Le bonheur, ce n'est pas compliqué mais pas pour autant donné à tout le monde.
Sans qu'on comprenne très bien pourquoi,
Bertrand Russell se targue de connaître le sujet au même titre que les équations.
Selon lui, pour être heureux, commençons par être correctement nés, bien-portants, suffisamment doués et plutôt chanceux:
"Certaines conditions sont indispensables au bonheur de la majorité des hommes, mais ce sont des choses très simples: la nourriture et l'abri, la santé, l'amour, le travail couronné e succès et le respect de son entourage. Pour certaines gens, avoir des enfants est également indispensable. Lorsque ces conditions viennent à manquer, seul l'homme exceptionnel peut réaliser son bonheur, mais si ces conditions sont remplies ou peuvent être atteintes par un effort bien dirigé, l'homme qui se sent encore malheureux souffre d'un déséquilibre psychologique; si ce déséquilibre est très grave, il peut exiger l'intervention d'un psychiatre, mais en général il peut être soigné par le malade lui-même, pourvu qu'il aborde la question du bon côté."
Notons que "un effort bien dirigé" consiste tout bonnement en une action personnelle volontaire et régulatrice du conscient sur l'inconscient.
Puis sortons la tête du sac: "on ne demande pas à l'homme de se sacrifier, mais de placer ses intérêts en dehors de soi…" et cessons de nous regarder le nombril: "Le bonheur fondamental dépend plus que tout autre chose de ce que l'on peut appeler un intérêt amical pour les être et pour les choses."
Ouvrons-nous au monde extérieur, qui est immense et plein de sources de plaisirs qui n'attendent que d'être cueillis, bref aimons et nous serons aimés : "L'homme heureux est celui qui vit objectivement, qui a des affections libres et des intérêts larges, celui qui retire son bonheur de ses intérêts et affections et du fait que ceux-ci, à leur tour, le font un objet d'intérêt et d'affection pour beaucoup d'autres."
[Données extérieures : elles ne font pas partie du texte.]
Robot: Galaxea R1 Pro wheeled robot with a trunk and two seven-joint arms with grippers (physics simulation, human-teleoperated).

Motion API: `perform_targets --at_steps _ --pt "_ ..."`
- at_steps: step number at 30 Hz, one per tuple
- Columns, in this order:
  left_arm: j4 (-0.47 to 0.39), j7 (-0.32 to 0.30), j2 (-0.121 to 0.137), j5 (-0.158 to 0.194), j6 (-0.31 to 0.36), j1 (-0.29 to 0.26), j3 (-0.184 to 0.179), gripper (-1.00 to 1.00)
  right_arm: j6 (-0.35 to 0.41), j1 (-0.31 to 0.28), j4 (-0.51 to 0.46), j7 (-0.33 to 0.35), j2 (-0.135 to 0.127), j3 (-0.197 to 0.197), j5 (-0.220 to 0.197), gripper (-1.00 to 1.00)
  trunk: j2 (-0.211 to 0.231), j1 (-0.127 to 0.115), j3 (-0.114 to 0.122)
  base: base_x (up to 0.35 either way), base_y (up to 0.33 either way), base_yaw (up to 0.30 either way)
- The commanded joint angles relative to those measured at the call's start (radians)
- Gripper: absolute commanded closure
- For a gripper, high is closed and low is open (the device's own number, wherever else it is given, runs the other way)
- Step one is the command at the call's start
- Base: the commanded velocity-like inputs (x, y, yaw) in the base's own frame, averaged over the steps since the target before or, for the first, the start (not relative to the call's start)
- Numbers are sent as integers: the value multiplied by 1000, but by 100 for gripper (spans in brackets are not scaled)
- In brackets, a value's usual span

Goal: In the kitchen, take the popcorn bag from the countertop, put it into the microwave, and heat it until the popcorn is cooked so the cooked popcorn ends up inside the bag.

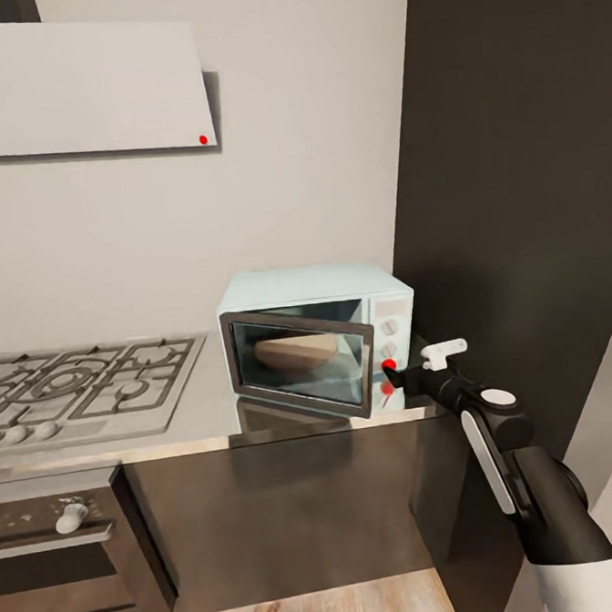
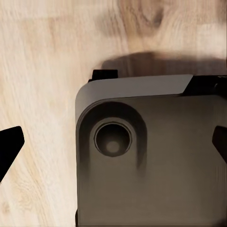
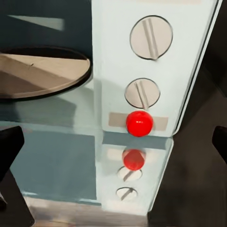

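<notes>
The pale blue microwave [image 1: 318, 342] stands on the steel countertop [image 1: 204, 413], hard against a tall dark cabinet. Through its dark glass door, which looks slightly ajar on the panel side, I see a tan rounded shape, seemingly the popcorn bag [image 1: 295, 350], also visible in the right wrist view [image 3: 38, 71]. My right gripper [image 1: 390, 373] is open at the control panel, its fingers wide apart on either side of the red indicator light [image 3: 139, 123], below two round knobs [image 3: 142, 92]. My left gripper [image 2: 113, 146] hangs open over the robot's own base.
A gas hob [image 1: 83, 381] lies left of the microwave, with a dark built-in oven [image 1: 70, 516] below it. A hood [image 1: 81, 84] hangs above. The tall dark cabinet [image 1: 517, 191] walls off the right. Light wood floor [image 2: 42, 71] surrounds the grey robot base [image 2: 151, 156].
</notes>
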Motion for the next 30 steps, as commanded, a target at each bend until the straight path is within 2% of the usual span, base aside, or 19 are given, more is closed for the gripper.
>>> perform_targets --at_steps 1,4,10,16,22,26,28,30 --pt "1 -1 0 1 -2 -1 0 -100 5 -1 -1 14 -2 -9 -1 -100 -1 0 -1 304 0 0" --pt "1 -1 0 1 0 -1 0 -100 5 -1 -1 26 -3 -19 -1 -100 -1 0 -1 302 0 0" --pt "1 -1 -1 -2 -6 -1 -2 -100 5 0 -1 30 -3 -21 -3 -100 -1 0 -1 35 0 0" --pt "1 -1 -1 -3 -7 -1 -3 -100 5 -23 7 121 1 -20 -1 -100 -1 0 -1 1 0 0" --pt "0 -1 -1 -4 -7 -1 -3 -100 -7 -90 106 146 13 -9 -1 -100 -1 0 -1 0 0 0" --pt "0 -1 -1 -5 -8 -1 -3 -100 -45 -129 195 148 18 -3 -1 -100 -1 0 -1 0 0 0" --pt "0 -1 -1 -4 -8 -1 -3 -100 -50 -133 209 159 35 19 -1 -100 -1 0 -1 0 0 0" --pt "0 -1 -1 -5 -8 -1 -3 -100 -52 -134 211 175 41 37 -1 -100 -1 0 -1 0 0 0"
Loin de toute spéculation intellectuelle,
Bertrand Russell, en bon pragmatique anglo-saxon ayant définitivement quitté le camp du puritanisme ou même simplement du christianisme pour l'hédonisme, s'appuie sur son expérience des hommes et de la vie pour nous livrer la recette du "vivre heureux" à une époque où triomphe l'american way of life.
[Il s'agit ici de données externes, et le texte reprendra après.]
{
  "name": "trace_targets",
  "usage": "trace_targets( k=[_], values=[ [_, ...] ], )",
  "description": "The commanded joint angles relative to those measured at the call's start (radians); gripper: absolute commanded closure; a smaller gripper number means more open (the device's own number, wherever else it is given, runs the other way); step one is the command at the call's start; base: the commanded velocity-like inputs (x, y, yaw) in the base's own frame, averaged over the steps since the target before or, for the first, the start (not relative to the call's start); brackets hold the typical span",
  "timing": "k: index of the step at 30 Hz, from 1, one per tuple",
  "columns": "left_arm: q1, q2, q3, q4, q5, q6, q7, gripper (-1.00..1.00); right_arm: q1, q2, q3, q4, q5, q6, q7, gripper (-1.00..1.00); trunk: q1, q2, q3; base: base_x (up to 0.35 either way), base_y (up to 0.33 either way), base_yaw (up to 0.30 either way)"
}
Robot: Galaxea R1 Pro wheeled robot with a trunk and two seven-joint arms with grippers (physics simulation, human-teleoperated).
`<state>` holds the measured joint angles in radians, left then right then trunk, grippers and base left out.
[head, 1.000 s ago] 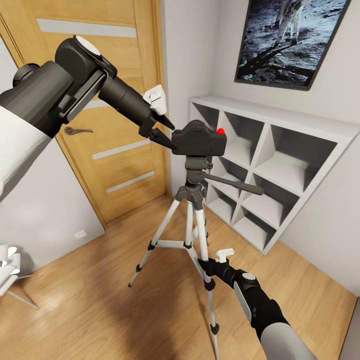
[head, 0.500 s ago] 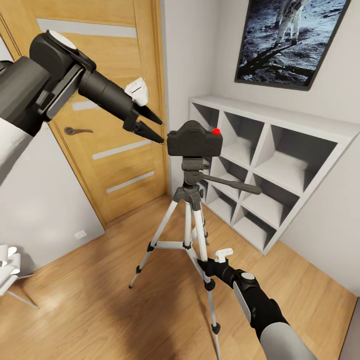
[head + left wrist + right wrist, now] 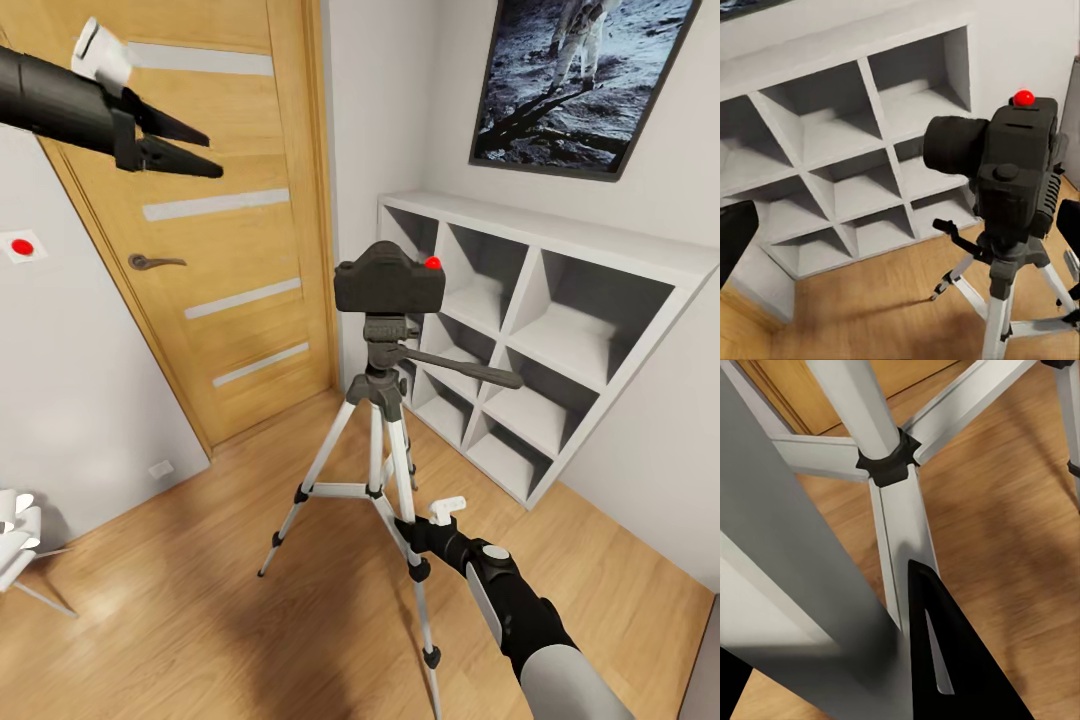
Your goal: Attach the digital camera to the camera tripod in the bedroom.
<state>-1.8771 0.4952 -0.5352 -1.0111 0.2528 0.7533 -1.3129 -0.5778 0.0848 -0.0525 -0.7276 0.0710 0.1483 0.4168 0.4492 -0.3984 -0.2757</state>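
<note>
Left gripper [image 3: 212, 157] raised high in front of the wooden door [image 3: 240, 250], its two dark fingers spread apart with nothing between them. Well below those jaws and off to their right, clear of them: the digital camera [image 3: 388, 282], upright, its red dot at the top corner, seated on the dark grey head of the camera tripod [image 3: 378, 440]. From the left wrist view, the same camera [image 3: 1012, 161] out ahead of the jaws, well apart from them, lens barrel turned toward the white cube shelves [image 3: 855, 150], with the tripod head and the tops of the silver legs [image 3: 1001, 300] under it. Pan handle [image 3: 470, 370] sticking out from the head toward the shelves [image 3: 560, 330]. Right gripper [image 3: 408, 528] low down, at the tripod's front leg, just above a black leg joint. In the right wrist view, that silver leg [image 3: 802, 547] running between the jaws and touching the one black finger [image 3: 945, 660] in clear sight, so seemingly clamped on the leg. Beyond those jaws, the black hub joining the leg braces [image 3: 889, 461], over the light wood floor [image 3: 1020, 547]. Behind the left jaws, on the pale wall beside the door, a white plate with a red dot [image 3: 22, 246]. Above the shelves, the astronaut poster [image 3: 580, 70].
</note>
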Motion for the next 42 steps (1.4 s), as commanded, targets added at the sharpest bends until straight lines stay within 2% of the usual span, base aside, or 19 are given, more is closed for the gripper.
trace_targets(
  k=[1,2,6,10,15,17,23,24,26,28,29,31,32,34,35,37,42],
  values=[
    [-0.002,0.009,0.007,-0.001,0.009,0.01,0.011,-1.0,0.0,0.001,-0.003,0.0,0.026,0.005,0.007,1.0,0.001,-0.002,-0.002,0.0,0.0,0.0],
    [-0.002,0.022,0.021,-0.001,0.011,0.011,0.025,-1.0,0.0,0.001,-0.003,0.0,0.026,0.005,0.007,1.0,0.001,-0.002,-0.002,0.0,0.0,0.0],
    [-0.001,0.054,0.039,0.014,0.012,0.013,0.043,-1.0,0.0,0.001,-0.003,0.0,0.026,0.005,0.007,1.0,0.001,-0.002,-0.002,0.0,0.0,0.0],
    [0.002,0.071,0.043,0.044,0.01,0.013,0.048,-1.0,0.0,0.002,-0.003,0.0,0.026,0.005,0.007,1.0,0.001,-0.002,-0.002,0.0,0.0,0.0],
    [0.018,0.09,0.045,0.136,0.004,0.012,0.07,-1.0,0.0,0.001,-0.003,0.0,0.025,0.005,0.007,1.0,0.001,-0.002,-0.002,0.0,0.0,0.0],
    [0.035,0.097,0.046,0.173,0.003,0.01,0.086,-1.0,0.0,0.001,-0.003,0.0,0.026,0.005,0.007,1.0,0.001,-0.002,-0.002,0.0,0.0,0.0],
    [0.151,0.105,0.046,0.379,0.001,-0.003,0.176,-1.0,0.0,0.001,-0.003,0.0,0.026,0.005,0.007,1.0,0.001,-0.002,-0.002,0.0,0.0,0.0],
    [0.182,0.104,0.046,0.438,0.0,-0.011,0.194,-1.0,0.0,0.001,-0.003,0.0,0.026,0.005,0.007,1.0,0.001,-0.002,-0.002,0.0,0.0,0.0],
    [0.213,0.1,0.046,0.499,0.0,-0.029,0.206,-1.0,0.0,0.001,-0.003,0.0,0.025,0.005,0.007,1.0,0.001,-0.002,-0.002,0.0,0.0,0.0],
    [0.261,0.091,0.046,0.588,0.0,-0.085,0.216,-1.0,0.0,0.001,-0.003,0.0,0.026,0.005,0.007,1.0,0.001,-0.002,-0.002,0.0,0.0,0.0],
    [0.296,0.083,0.046,0.646,0.002,-0.14,0.22,-1.0,0.0,0.001,-0.003,0.0,0.026,0.005,0.007,1.0,0.001,-0.002,-0.002,0.0,0.0,0.0],
    [0.332,0.074,0.046,0.705,0.004,-0.201,0.222,-1.0,0.0,0.001,-0.003,0.0,0.026,0.005,0.007,1.0,0.001,-0.002,-0.002,0.0,0.0,0.0],
    [0.369,0.064,0.046,0.767,0.006,-0.26,0.224,-1.0,0.0,0.001,-0.003,0.0,0.026,0.006,0.007,1.0,0.001,-0.002,-0.002,0.0,0.0,0.0],
    [0.406,0.052,0.047,0.834,0.008,-0.312,0.225,-1.0,0.0,0.001,-0.003,0.0,0.026,0.006,0.007,1.0,0.001,-0.002,-0.002,0.0,0.0,0.0],
    [0.441,0.038,0.047,0.897,0.01,-0.357,0.226,-1.0,0.0,0.002,-0.002,0.0,0.026,0.006,0.007,1.0,0.001,-0.002,-0.002,0.0,0.0,0.0],
    [0.494,0.02,0.048,0.954,0.013,-0.405,0.226,-1.0,0.0,0.002,-0.003,0.0,0.026,0.006,0.007,1.0,0.001,-0.002,-0.002,0.0,0.0,0.0],
    [0.617,-0.002,0.05,0.995,0.017,-0.459,0.225,-1.0,0.0,0.002,-0.003,0.0,0.025,0.007,0.007,1.0,0.001,-0.002,-0.002,0.0,0.0,0.0]
  ],
)
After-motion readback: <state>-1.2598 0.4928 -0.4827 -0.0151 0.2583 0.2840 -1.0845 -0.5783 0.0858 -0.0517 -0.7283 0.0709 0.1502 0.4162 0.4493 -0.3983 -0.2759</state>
On ne peut nier que bon sens et exemples concrets nourrissent l'ouvrage quand la simplicité de la pensée et du ton concourent à la clarté et à une certaine crédibilité du propos.
Si on peut faire a priori confiance à son intelligence, sa capacité d'observation et son traitement quasi-mathématique des sujets psychologiques et sociologiques, il reste que l'approche rationnelle par l'expérience ne fournit aucune démonstration - ce n'est d'ailleurs pas son but- ce qu'on ressent continûment tout au long de la lecture à travers les "je pense", "je prétends", "je crois" , "je suis convaincu"... ou leurs négations selon le cas.
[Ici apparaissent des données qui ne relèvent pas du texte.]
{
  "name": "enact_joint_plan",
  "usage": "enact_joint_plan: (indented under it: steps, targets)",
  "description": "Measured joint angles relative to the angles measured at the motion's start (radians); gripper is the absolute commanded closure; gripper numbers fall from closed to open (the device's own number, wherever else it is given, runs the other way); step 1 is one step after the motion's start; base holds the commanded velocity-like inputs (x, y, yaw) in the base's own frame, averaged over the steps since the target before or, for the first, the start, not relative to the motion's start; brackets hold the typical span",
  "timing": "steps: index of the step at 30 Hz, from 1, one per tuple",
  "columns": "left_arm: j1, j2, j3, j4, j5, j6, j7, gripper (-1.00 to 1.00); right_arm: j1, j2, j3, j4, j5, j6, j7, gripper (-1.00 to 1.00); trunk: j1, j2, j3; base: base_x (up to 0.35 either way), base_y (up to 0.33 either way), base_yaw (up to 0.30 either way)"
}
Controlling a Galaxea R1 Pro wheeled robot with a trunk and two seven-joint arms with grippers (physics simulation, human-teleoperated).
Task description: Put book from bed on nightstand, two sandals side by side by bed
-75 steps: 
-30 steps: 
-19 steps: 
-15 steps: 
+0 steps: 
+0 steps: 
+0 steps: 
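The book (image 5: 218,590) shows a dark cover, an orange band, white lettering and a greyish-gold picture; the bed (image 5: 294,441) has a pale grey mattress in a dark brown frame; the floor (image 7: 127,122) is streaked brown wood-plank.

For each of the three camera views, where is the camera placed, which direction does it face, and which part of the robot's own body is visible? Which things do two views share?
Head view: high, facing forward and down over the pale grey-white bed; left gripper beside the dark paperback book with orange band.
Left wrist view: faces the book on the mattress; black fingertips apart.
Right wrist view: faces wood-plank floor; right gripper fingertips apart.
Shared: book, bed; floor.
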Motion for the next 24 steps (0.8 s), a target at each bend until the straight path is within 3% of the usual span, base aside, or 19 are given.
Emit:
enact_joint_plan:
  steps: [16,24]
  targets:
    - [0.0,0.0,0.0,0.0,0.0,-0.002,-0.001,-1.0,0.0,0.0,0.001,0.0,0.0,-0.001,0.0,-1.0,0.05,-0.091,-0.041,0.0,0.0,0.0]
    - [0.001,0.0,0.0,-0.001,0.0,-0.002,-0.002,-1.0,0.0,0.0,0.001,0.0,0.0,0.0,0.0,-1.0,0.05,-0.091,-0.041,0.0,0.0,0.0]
Cela n'implique pas qu'il se trompe toujours, ni même quelquefois mais, de fait, il se positionne ici plutôt comme un témoin de Jéhovah délivrant la vérité du bonheur prêt-à-porter que comme un maître en philosophie.
Ironie de la situation pour ce Nobel, maître de Wittgenstein.
Alors, un ouvrage de commande, dans un moment de désoeuvrement? Peut-être, donc à consommer sans précaution particulière, dans un moment de désoeuvrement.